Under the terms of the agreement, Mundipharma will pay SkyePharma €4.25 million on signature plus additional milestone payments that may amount in total to €10.75 million. SkyePharma will manufacture the drug at its San Diego facility and supply to Mundipharma associates at an agreed transfer price. Mundipharma will also pay SkyePharma an additional royalty on sales above an agreed threshold.
SkyePharma’s chief executive officer, Xxxxxxx Xxxxxx, said “We are delighted to have found in Mundipharma a partner which can bring the focused marketing and sales support needed for a specialist product like DepoCyte®. Mundipharma shares our view that lymphomatous meningitis is both under-diagnosed and under-treated and that DepoCyte® offers great potential to bring relief of suffering from this devastating complication of cancer. We look forward to working together.”

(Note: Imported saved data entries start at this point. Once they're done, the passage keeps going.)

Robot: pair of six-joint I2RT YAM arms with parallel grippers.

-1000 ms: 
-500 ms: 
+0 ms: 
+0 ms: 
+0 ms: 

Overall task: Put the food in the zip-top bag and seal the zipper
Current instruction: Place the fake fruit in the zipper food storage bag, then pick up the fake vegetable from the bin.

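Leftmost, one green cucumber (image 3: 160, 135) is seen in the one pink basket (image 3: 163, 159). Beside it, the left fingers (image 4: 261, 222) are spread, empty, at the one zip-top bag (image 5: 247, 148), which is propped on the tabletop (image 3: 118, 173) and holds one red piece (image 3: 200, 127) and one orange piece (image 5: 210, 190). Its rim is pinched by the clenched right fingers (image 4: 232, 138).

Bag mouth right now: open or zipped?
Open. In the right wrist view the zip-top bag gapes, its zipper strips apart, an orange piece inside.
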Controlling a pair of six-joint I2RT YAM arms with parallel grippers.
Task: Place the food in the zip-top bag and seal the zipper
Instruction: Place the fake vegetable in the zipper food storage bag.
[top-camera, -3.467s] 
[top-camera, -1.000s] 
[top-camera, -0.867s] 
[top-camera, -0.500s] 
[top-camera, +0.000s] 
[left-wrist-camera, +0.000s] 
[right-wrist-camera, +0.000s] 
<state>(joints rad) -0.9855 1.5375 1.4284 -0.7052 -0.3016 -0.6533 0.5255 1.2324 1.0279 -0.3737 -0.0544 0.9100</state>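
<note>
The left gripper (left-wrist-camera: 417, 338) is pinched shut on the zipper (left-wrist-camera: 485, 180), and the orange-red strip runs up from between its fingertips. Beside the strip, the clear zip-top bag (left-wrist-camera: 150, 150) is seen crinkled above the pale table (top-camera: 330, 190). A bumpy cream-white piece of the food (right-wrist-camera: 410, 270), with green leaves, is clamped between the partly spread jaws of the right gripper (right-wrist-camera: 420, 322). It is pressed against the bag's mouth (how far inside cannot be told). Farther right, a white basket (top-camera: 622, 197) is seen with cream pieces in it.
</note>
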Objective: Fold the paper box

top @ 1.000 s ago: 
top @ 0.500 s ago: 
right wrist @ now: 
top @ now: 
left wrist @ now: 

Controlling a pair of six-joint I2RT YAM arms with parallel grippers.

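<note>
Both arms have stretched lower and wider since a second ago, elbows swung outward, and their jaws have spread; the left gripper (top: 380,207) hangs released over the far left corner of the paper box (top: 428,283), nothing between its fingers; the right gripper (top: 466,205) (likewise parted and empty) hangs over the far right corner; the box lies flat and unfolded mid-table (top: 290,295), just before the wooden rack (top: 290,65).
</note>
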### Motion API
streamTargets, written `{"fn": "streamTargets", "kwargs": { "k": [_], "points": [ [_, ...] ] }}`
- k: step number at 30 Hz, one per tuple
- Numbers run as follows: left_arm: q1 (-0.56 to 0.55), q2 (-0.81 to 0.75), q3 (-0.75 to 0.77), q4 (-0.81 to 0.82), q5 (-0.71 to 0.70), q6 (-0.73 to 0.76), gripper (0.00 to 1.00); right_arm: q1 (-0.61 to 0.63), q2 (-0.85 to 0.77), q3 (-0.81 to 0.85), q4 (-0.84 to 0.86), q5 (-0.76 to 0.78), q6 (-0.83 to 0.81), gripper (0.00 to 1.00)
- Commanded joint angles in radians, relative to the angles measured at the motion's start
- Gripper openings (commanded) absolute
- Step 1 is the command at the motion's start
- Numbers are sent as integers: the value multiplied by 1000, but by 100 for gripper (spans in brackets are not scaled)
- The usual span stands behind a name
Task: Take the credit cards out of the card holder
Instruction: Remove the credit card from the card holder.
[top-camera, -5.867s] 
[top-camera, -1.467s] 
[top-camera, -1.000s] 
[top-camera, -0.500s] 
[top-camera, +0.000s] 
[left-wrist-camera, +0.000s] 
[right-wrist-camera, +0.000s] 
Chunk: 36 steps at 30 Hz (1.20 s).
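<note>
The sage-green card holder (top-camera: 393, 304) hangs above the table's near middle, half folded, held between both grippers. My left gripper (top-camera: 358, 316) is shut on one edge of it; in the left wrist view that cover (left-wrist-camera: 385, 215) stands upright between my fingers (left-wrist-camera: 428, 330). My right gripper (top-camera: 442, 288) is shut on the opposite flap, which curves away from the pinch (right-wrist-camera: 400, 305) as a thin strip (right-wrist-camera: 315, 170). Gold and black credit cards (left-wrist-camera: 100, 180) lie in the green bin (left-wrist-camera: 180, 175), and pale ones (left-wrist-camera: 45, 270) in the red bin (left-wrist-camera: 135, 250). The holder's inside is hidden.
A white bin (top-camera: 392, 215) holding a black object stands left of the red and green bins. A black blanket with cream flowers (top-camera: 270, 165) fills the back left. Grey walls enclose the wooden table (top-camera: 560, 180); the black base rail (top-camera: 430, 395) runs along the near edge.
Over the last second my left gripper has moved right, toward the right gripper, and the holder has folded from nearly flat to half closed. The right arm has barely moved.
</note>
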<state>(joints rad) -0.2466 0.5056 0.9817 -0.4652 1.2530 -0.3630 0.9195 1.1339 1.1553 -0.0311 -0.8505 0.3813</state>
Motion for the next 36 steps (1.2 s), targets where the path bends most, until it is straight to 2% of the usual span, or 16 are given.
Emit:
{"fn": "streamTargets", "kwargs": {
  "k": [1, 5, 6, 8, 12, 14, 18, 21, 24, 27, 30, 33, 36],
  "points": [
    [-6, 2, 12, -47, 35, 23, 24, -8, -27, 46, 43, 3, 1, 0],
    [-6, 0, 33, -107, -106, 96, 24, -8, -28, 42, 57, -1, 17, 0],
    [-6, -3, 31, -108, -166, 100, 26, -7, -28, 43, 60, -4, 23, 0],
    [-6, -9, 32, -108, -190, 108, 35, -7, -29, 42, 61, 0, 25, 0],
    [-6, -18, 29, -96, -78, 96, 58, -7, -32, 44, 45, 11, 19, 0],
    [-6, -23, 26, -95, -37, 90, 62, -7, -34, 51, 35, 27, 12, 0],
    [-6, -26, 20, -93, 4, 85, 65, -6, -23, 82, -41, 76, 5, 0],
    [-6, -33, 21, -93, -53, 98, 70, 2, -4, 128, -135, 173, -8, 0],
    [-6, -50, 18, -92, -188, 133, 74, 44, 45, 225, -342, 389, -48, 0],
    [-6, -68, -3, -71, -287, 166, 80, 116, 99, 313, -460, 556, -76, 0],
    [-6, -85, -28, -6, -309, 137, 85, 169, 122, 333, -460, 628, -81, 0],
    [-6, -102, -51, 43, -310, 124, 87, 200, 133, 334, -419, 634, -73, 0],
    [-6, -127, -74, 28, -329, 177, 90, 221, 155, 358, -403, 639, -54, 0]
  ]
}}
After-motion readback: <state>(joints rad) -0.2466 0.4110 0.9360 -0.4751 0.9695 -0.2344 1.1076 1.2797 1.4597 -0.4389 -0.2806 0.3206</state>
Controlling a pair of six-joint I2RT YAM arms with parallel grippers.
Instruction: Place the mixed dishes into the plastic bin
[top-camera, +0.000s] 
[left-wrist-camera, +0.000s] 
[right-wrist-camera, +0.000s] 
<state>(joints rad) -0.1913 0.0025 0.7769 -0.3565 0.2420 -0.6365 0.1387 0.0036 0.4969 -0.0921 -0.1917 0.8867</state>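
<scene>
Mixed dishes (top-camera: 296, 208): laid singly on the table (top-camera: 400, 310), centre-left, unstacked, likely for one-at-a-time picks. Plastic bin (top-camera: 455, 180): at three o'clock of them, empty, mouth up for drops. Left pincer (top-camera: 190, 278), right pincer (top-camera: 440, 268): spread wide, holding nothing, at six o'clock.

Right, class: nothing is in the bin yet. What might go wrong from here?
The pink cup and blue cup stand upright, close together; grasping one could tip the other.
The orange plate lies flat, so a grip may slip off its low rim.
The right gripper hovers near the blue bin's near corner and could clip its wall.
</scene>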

DepoCyte® (known as DepoCyt® in the USA) is a sustained release injectable formulation of cytarabine and is approved in both the USA and Europe for the treatment of lymphomatous meningitis, a serious late-stage complication of lymphoma, a form of cancer affecting the lymphatic system. Lymphomatous meningitis is a subset of neoplastic meningitis (see explanation below). Cytarabine is known to be an effective treatment for neoplastic meningitis but is rapidly metabolised and so patients require spinal (intrathecal) injections every two days. SkyePharma’s proprietary DepoFoam™ delivery technology encapsulates cytarabine in water solution within minute particles of lipid. After injection, these particles gradually degrade, prolonging the release of the drug and extending the period between injections to two weeks. This brings quality of life benefits to the patient and also savings in hospital costs. Furthermore, maintenance of sustained higher levels of cytarabine in the cerebrospinal fluid may also prolong the time to neurological progression.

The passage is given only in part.